■ **TASK REQUIREMENTS**:
The entire listing below should be output exactly as it stands.

■ **DATASET SECTION**:
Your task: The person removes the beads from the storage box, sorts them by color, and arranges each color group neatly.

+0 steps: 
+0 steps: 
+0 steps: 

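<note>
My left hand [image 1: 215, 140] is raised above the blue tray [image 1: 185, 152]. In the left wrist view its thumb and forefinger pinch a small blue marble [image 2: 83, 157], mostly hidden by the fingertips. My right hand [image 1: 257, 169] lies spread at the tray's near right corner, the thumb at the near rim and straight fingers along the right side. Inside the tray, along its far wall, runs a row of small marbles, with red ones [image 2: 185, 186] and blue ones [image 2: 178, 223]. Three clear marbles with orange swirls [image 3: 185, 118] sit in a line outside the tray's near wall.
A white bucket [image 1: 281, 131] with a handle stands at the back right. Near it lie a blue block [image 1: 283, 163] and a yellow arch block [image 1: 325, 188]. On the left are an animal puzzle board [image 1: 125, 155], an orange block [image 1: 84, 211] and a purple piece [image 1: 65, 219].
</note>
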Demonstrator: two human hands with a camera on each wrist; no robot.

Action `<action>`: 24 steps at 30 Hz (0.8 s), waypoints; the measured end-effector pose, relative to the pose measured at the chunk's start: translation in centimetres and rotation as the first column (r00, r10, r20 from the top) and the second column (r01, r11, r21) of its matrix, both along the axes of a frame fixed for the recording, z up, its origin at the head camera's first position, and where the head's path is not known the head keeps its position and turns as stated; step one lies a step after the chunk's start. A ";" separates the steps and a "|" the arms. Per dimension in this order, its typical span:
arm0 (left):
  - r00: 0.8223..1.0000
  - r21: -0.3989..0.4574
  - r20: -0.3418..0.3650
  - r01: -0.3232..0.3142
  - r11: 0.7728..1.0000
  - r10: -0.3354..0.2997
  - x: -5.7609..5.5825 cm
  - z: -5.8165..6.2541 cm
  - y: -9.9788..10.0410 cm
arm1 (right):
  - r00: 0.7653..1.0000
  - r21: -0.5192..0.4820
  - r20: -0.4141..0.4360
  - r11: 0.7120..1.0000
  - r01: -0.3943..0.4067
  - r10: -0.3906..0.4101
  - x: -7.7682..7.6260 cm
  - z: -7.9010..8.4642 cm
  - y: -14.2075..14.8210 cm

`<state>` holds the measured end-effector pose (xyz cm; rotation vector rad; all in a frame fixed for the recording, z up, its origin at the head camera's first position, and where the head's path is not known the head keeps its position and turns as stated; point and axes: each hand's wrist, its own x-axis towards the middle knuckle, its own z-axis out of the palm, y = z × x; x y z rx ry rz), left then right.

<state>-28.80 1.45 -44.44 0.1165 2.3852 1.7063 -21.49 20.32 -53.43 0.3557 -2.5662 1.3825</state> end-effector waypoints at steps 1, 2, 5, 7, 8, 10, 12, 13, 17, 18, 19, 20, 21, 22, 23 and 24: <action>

■ **EXERCISE SOLUTION**:
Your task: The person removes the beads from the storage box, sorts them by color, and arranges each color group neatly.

+0 steps: 
+0 steps: 
+0 steps: 

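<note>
My left hand [image 1: 215, 140] is raised above the blue tray [image 1: 185, 152]. In the left wrist view its thumb and forefinger pinch a small blue marble [image 2: 83, 157], mostly hidden by the fingertips. My right hand [image 1: 257, 169] lies spread at the tray's near right corner, the thumb at the near rim and straight fingers along the right side. Inside the tray, along its far wall, runs a row of small marbles, with red ones [image 2: 185, 186] and blue ones [image 2: 178, 223]. Three clear marbles with orange swirls [image 3: 185, 118] sit in a line outside the tray's near wall.
A white bucket [image 1: 281, 131] with a handle stands at the back right. Near it lie a blue block [image 1: 283, 163] and a yellow arch block [image 1: 325, 188]. On the left are an animal puzzle board [image 1: 125, 155], an orange block [image 1: 84, 211] and a purple piece [image 1: 65, 219].
</note>
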Demonstrator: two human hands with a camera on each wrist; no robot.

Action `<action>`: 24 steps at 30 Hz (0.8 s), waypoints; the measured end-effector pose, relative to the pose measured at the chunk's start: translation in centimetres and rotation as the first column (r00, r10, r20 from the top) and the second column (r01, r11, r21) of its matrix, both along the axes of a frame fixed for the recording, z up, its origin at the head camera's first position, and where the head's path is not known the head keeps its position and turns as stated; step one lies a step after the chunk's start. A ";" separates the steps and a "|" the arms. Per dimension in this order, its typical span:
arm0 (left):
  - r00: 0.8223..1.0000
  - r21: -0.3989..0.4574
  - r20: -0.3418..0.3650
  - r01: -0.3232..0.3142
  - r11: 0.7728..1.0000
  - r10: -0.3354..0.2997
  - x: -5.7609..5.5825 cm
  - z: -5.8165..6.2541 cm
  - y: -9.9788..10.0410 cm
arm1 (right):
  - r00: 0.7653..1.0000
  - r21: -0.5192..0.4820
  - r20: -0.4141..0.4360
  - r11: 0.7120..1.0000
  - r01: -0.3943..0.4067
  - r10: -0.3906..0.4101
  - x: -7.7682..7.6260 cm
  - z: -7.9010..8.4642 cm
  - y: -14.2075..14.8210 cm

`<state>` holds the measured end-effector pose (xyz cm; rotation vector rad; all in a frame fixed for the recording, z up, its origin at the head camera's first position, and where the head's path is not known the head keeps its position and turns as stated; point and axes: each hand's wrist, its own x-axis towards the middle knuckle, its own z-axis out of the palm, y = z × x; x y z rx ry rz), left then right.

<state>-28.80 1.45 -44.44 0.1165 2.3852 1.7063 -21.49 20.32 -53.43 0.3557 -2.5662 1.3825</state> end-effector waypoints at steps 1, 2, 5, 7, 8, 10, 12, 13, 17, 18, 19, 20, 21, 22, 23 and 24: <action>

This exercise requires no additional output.